> _Task objective_
Please reproduce all of the listing below exactly and drop its images.
═══ Records shown
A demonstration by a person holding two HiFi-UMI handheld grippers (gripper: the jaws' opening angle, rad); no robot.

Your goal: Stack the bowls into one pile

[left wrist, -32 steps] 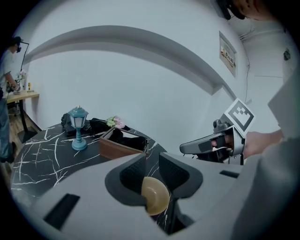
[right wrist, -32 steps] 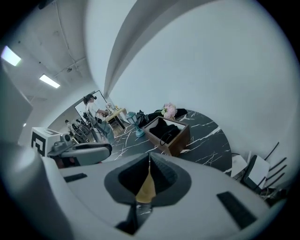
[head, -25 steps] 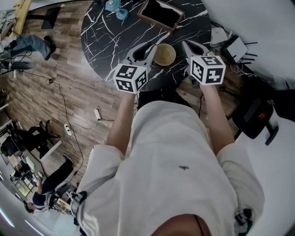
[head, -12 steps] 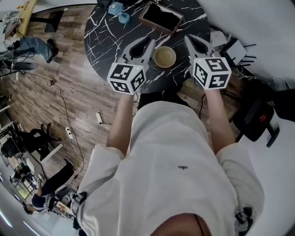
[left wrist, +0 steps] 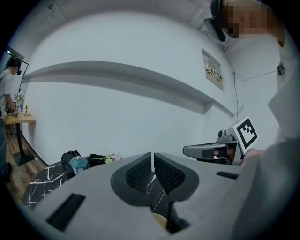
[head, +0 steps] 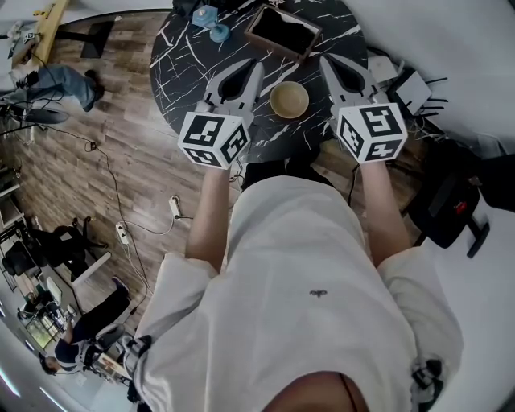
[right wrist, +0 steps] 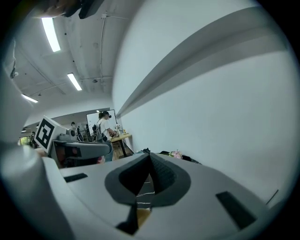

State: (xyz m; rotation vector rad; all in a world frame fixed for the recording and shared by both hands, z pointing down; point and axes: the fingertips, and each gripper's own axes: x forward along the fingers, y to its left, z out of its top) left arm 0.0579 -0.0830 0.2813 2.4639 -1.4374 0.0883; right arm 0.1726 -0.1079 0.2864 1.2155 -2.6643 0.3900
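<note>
The tan bowl (head: pixel 289 99) sits on the black marbled table (head: pixel 181 72), near the edge closest to you, between your two grippers and touching neither. Your left gripper (head: pixel 248 66) is just beside it. Its jaws are closing, with only a thin slit left and nothing in it. Your right gripper (head: pixel 330 63), on the bowl's other side, has its jaws pressed together — empty. Farther back on the table lie a dark tray (head: pixel 282 28) and a small blue object (head: pixel 211 20).
</note>
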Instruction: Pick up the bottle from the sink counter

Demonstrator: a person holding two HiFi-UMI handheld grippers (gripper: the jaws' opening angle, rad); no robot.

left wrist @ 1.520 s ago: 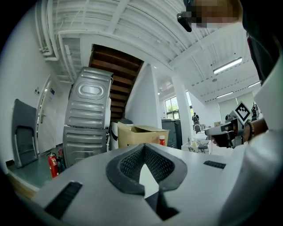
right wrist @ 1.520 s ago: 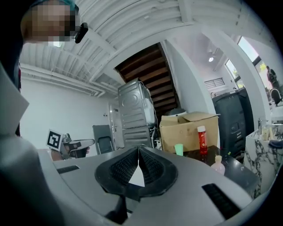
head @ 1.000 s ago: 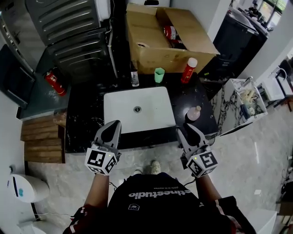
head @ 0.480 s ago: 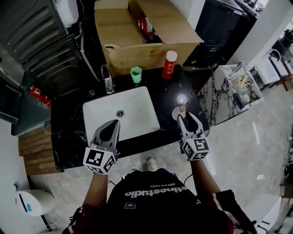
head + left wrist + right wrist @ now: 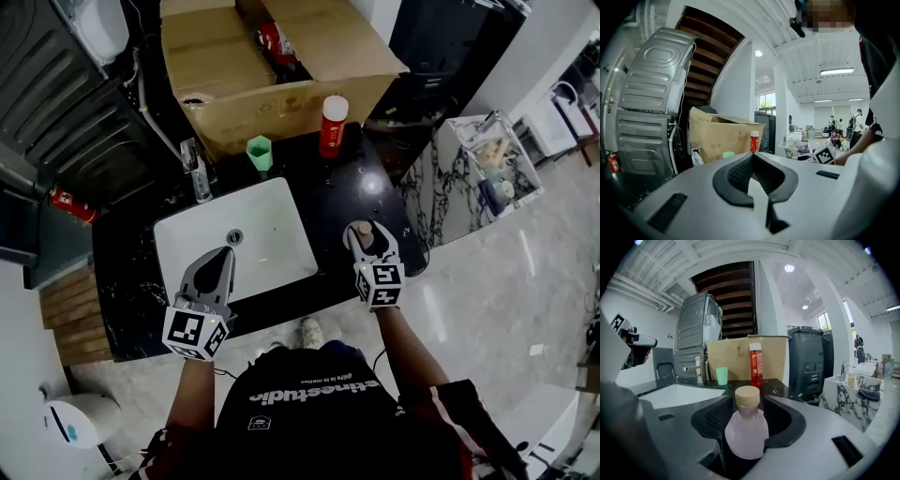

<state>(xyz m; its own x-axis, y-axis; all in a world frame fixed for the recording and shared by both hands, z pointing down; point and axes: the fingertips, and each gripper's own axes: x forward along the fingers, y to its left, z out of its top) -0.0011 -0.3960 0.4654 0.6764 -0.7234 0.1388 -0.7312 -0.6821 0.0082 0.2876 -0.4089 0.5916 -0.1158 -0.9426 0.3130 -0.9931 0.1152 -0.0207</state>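
Observation:
A small pale pink bottle (image 5: pixel 367 241) with a tan cap stands upright on the black sink counter (image 5: pixel 328 202), right of the white sink (image 5: pixel 272 239). My right gripper (image 5: pixel 367 232) reaches around it. In the right gripper view the bottle (image 5: pixel 746 432) sits inside the hollow between the jaws of my right gripper (image 5: pixel 749 401). The jaws are opening and a dark gap shows beside the bottle. My left gripper (image 5: pixel 225 253) hovers over the sink's front edge, tips together with nothing in them; the left gripper view shows the left gripper (image 5: pixel 752 155) the same way.
At the counter's back stand a red spray bottle (image 5: pixel 332 125), a green cup (image 5: pixel 259 153) and a faucet (image 5: pixel 194 169). Behind them is an open cardboard box (image 5: pixel 272 66). A marble stand (image 5: pixel 473 183) is at the right and a grey appliance (image 5: pixel 56 103) at the left.
My right gripper has moved forward from the counter's front edge and now surrounds the pink bottle. The left gripper has stayed by the sink's front edge.

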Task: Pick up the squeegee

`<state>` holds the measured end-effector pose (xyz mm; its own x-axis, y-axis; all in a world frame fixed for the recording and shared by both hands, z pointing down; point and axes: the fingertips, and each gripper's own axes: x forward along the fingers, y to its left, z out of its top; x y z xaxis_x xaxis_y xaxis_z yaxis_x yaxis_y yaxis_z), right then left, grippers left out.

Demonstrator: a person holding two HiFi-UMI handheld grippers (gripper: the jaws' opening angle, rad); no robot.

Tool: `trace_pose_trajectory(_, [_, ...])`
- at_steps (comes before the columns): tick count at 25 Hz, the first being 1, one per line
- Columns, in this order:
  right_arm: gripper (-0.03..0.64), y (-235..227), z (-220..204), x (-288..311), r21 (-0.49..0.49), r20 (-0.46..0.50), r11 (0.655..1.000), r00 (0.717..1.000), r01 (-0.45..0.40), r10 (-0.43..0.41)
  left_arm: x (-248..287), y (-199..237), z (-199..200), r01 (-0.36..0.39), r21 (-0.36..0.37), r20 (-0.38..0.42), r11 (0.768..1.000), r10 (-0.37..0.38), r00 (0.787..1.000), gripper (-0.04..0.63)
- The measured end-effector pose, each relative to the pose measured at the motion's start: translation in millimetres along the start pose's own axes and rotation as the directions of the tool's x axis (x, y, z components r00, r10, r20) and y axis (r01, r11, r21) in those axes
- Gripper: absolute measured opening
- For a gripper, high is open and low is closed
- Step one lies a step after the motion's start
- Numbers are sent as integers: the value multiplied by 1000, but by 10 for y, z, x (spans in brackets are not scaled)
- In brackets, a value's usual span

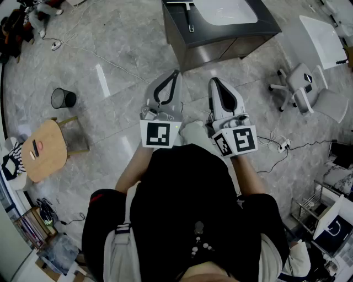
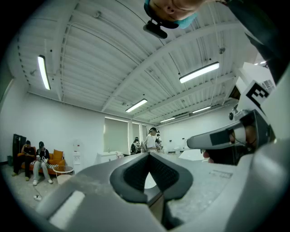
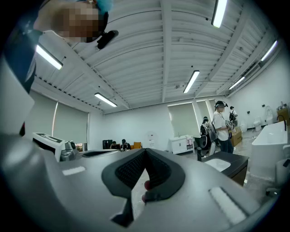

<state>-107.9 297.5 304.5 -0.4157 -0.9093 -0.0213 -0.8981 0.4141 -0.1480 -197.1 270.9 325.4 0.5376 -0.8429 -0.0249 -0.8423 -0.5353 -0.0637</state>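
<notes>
The dark counter [image 1: 182,44] stands at twelve o'clock in the head view, the left gripper [image 1: 176,72] and right gripper [image 1: 212,81] held level side by side below it, jaws closed and empty, the squeegee [image 1: 190,19] lying on it at nine o'clock of the basin [image 1: 226,11].

squeegee [image 1: 189,19] on cabinet [image 1: 220,48], seemingly left of basin [image 1: 226,11]

No words or numbers to read anywhere here. The marker cube [image 1: 160,134] on the left gripper [image 1: 176,73] and the one on the right gripper [image 1: 213,81] show only black-and-white square patterns, no letters. A white box [image 1: 335,226] at lower right bears a dark curved mark, too small to make out.
</notes>
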Motion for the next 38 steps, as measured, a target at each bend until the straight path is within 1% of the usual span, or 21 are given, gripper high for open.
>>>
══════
> _Response_
A demonstration by a person holding two HiFi-UMI handheld grippers (gripper: the jaws' opening angle, rad); no robot.

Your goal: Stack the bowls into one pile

[left wrist, -32 steps] 
[right wrist, -32 steps] 
[head, -25 steps] 
[head, -12 steps] 
[left wrist, +0 steps] 
[head, +0 steps] 
[right wrist, +0 steps] 

State: (xyz m; rotation vector rad; all in a world frame fixed for the recording and shared by both hands, z pointing down; point and axes: the fingertips, and each gripper's own axes: x forward along the fingers, y to its left, z out of its top) left arm 0.0579 -0.0830 0.2813 2.4639 -1.4374 0.0883; right arm 0.1726 -0.1079 0.2864 1.2155 -2.6643 0.3900
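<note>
The tan bowl (head: pixel 289 99) sits on the black marbled table (head: pixel 181 72), near the edge closest to you, between your two grippers and touching neither. Your left gripper (head: pixel 248 66) is just beside it. Its jaws are closing, with only a thin slit left and nothing in it. Your right gripper (head: pixel 330 63), on the bowl's other side, has its jaws pressed together — empty. Farther back on the table lie a dark tray (head: pixel 282 28) and a small blue object (head: pixel 211 20).
</note>
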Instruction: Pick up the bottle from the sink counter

Demonstrator: a person holding two HiFi-UMI handheld grippers (gripper: the jaws' opening angle, rad); no robot.

left wrist @ 1.520 s ago: 
right wrist @ 1.520 s ago: 
head @ 1.000 s ago: 
head @ 0.480 s ago: 
head + left wrist + right wrist @ now: 

<state>(xyz m; its own x-axis, y-axis; all in a world frame fixed for the recording and shared by both hands, z pointing down; point and axes: the fingertips, and each gripper's own axes: x forward along the fingers, y to its left, z out of its top) -0.0011 -0.3960 0.4654 0.6764 -0.7234 0.1388 -0.7312 -0.6821 0.0082 0.2876 -0.4089 0.5916 -0.1158 -0.9426 0.3130 -0.9931 0.1152 -0.0207</state>
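Observation:
A small pale pink bottle (image 5: pixel 367 241) with a tan cap stands upright on the black sink counter (image 5: pixel 328 202), right of the white sink (image 5: pixel 272 239). My right gripper (image 5: pixel 367 232) reaches around it. In the right gripper view the bottle (image 5: pixel 746 432) sits inside the hollow between the jaws of my right gripper (image 5: pixel 749 401). The jaws are opening and a dark gap shows beside the bottle. My left gripper (image 5: pixel 225 253) hovers over the sink's front edge, tips together with nothing in them; the left gripper view shows the left gripper (image 5: pixel 752 155) the same way.
At the counter's back stand a red spray bottle (image 5: pixel 332 125), a green cup (image 5: pixel 259 153) and a faucet (image 5: pixel 194 169). Behind them is an open cardboard box (image 5: pixel 272 66). A marble stand (image 5: pixel 473 183) is at the right and a grey appliance (image 5: pixel 56 103) at the left.
My right gripper has moved forward from the counter's front edge and now surrounds the pink bottle. The left gripper has stayed by the sink's front edge.
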
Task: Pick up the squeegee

`<state>` holds the measured end-effector pose (xyz mm; its own x-axis, y-axis; all in a world frame fixed for the recording and shared by both hands, z pointing down; point and axes: the fingertips, and each gripper's own axes: x forward along the fingers, y to its left, z out of its top; x y z xaxis_x xaxis_y xaxis_z yaxis_x yaxis_y yaxis_z), right then left, grippers left out.

Demonstrator: a person holding two HiFi-UMI handheld grippers (gripper: the jaws' opening angle, rad); no robot.

Tool: `trace_pose_trajectory(_, [_, ...])`
- at_steps (comes before the columns): tick count at 25 Hz, the first being 1, one per line
- Columns, in this order:
  right_arm: gripper (-0.03..0.64), y (-235..227), z (-220..204), x (-288..311), r21 (-0.49..0.49), r20 (-0.46..0.50), r11 (0.655..1.000), r00 (0.717..1.000), r01 (-0.45..0.40), r10 (-0.43..0.41)
  left_arm: x (-248..287), y (-199..237), z (-199..200), r01 (-0.36..0.39), r21 (-0.36..0.37), r20 (-0.38..0.42), r11 (0.768..1.000), r10 (-0.37..0.38), r00 (0.787..1.000), gripper (-0.04..0.63)
- The measured end-effector pose, each relative to the pose measured at the motion's start: translation in millimetres along the start pose's own axes and rotation as the directions of the tool's x axis (x, y, z components r00, r10, r20) and y axis (r01, r11, r21) in those axes
- Gripper: absolute measured opening
- For a gripper, high is open and low is closed
- Step one lies a step after the motion's start
- Numbers are sent as integers: the value multiplied by 1000, but by 10 for y, z, x (spans in brackets are not scaled)
- In brackets, a value's usual span


<state>-107.9 297.5 304.5 -0.4157 -0.9093 -0.0213 -0.8981 0.4141 -0.1480 -197.1 270.9 325.4 0.5376 -0.8429 -0.0249 -0.8423 -0.5353 -0.0637</state>
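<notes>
The dark counter [image 1: 182,44] stands at twelve o'clock in the head view, the left gripper [image 1: 176,72] and right gripper [image 1: 212,81] held level side by side below it, jaws closed and empty, the squeegee [image 1: 190,19] lying on it at nine o'clock of the basin [image 1: 226,11].

squeegee [image 1: 189,19] on cabinet [image 1: 220,48], seemingly left of basin [image 1: 226,11]

No words or numbers to read anywhere here. The marker cube [image 1: 160,134] on the left gripper [image 1: 176,73] and the one on the right gripper [image 1: 213,81] show only black-and-white square patterns, no letters. A white box [image 1: 335,226] at lower right bears a dark curved mark, too small to make out.
</notes>
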Motion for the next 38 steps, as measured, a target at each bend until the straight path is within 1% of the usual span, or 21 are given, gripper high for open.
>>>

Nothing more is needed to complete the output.